Homework 7 Solutions

22C:116, Fall 2001

Douglas W. Jones
  1. Problems from the text:
    a) Do problem 5 on page 449.
    If we had no open system call, the read and write calls would, of necessity, have to include the literal file name and file position in place of the file descriptor used in UNIX.

    Having no open file descriptors would change some aspects of the semantics of running programs! In UNIX, a running program can open and then access a file -- and we could still do this using the modified model of this assignment. However, in UNIX, one program can open the file and then run another program that reads or writes the file -- the open file descriptor is passed from one to the other, and the recipient will be able to access the file, as opened, even if the recipient could not open the file. The proposed change would not permit this!

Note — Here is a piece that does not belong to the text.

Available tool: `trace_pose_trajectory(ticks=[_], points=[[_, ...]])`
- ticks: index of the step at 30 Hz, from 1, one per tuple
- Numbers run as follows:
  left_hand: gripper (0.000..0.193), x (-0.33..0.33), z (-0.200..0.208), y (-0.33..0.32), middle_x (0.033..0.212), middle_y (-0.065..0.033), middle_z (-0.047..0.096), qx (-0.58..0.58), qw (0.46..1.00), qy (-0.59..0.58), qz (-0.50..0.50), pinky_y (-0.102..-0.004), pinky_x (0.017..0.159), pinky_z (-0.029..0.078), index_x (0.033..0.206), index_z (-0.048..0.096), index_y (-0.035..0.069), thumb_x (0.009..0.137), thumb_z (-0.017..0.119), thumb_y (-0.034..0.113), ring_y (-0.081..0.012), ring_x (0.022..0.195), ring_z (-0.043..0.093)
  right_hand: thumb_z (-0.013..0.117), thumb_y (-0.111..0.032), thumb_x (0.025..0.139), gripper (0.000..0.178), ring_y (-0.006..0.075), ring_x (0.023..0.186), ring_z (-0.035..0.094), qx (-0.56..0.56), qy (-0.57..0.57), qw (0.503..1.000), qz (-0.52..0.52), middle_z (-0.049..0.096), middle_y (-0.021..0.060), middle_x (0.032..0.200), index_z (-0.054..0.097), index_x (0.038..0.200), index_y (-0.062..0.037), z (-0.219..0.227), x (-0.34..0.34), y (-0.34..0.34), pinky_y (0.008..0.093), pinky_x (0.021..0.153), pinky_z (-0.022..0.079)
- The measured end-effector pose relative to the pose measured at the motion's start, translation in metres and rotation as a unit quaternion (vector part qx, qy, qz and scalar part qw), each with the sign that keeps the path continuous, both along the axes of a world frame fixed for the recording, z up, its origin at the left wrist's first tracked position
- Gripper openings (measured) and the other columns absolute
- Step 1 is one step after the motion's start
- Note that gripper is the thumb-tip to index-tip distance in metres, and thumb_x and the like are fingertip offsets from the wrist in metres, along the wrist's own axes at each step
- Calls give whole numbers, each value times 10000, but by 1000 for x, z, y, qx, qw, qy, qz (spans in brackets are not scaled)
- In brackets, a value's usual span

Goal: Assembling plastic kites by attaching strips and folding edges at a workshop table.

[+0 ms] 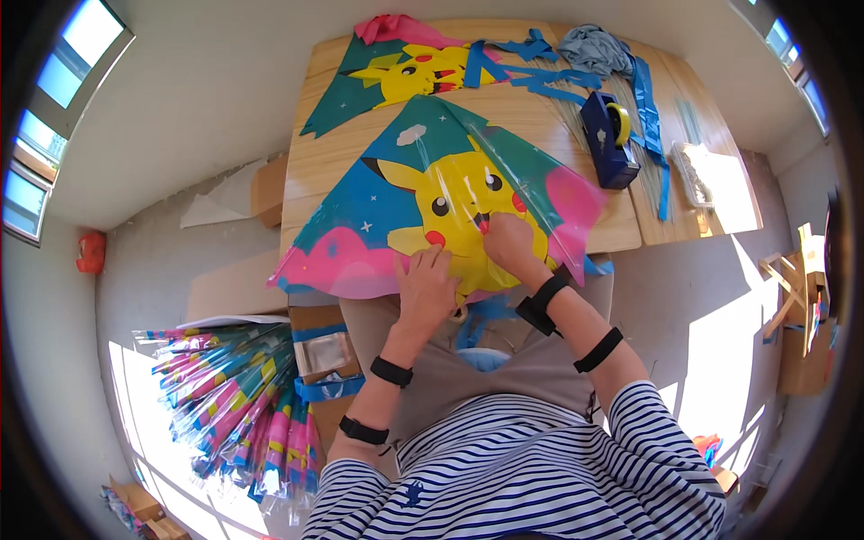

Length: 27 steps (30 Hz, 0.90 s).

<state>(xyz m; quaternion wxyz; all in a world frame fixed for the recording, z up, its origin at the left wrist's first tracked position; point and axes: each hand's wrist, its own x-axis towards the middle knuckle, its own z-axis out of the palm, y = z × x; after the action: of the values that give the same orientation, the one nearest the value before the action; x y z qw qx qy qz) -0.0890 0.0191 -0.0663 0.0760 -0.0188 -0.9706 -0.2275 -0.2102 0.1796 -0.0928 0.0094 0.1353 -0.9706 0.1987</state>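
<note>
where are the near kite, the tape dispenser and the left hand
Near kite [465, 197]: head view, on the yellow print between the two eyes.
Tape dispenser [606, 148]: head view, on its dark blue body.
Left hand [427, 286]: head view, on the back of it.

This looks like a small kite workshop: I have a printed kite [459, 189] on my wooden counter [313, 171], a tape dispenser [605, 148] on the counter's right half, plastic-wrapped bundles [236, 405] left below it, a cardboard box [804, 364] rightward.
</note>
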Motion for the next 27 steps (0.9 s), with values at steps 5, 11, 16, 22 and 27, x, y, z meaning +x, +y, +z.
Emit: trace_pose_trajectory(ticks=[5,11,16,22,27], points=[[521,-30,2,-76,1283,-197,590,116,980,130,98,-547,1087,359,1252,602,11,795,774,194,-378,1229,521,607,-65,777,65,416,721,640,-94,26,991,96,650,213,785,606,795,-2,15,63,33,519,637,483],[552,-77,49,-158,1336,-161,593,439,873,136,163,-393,1006,456,1374,527,-15,927,719,247,-278,1232,563,633,-8,756,70,370,680,572,-178,82,953,232,577,154,739,574,781,-36,95,112,47,459,602,439],[568,-63,136,-170,1193,-129,647,600,784,156,44,-378,948,503,1398,504,-15,963,683,301,-218,1123,613,626,50,713,143,341,710,550,-187,104,941,263,556,133,775,565,818,-27,135,119,72,430,626,433],[458,-34,188,-173,951,-93,692,624,755,192,-64,-389,929,535,1310,563,-12,904,735,112,-193,865,670,639,77,721,185,356,803,591,-206,129,944,223,609,152,877,543,850,-13,171,112,102,418,709,486],[436,-17,239,-115,878,-91,695,579,777,215,-119,-415,970,525,1256,587,-22,851,747,-10,-191,803,676,722,13,787,256,276,893,662,-332,29,931,152,660,142,948,619,1021,20,204,121,94,365,776,520]])
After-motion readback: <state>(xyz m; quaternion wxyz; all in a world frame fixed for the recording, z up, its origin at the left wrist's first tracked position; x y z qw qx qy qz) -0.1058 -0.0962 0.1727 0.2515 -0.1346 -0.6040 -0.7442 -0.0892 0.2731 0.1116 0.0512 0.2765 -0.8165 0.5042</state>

    The second change would be one of efficiency. Opening the file involves traversing a directory structure and checking access rights. If we must do this with each access to a file, we introduce considerable overhead. This overhead could be reduced, possibly to acceptable extent, by careful maintenance of a per-process cache, maintained by the system, associating the file names each process has recently referenced with the relevant parts of the directory information.


    b) Do problem 9 on page 450.
    We can use this flat file system to imitate a hierarchical file system such as that of UNIX by simply using the entire path name as a file name. Thus, we might have a file named "usr/jones/bin/testprog" on this system. As far as the system is concerned, the slash has no special significance; it is just a character. As far as users are concerned, though, it is a path delimiter.

    We'd probably want our user-level interface routines for the file system to maintain a current working directory. If the user's file name begins with slash, it would be taken as a globally defined name and used as such. If the name doesn't begin with slash, it would be prefixed with the current working directory's name before being given to the system.


    c) Do problem 19 on page 450.
    Elinor is right because the search of the i-node table in RAM is not just for the purpose of saving memory! If two processes have the same file open, the system can only resolve interactions between the processes if the system tracks the fact that the two are using the same i-node. For example, if the i-node was not shared and one process extended the file, changing its length, the other process would not learn of this change!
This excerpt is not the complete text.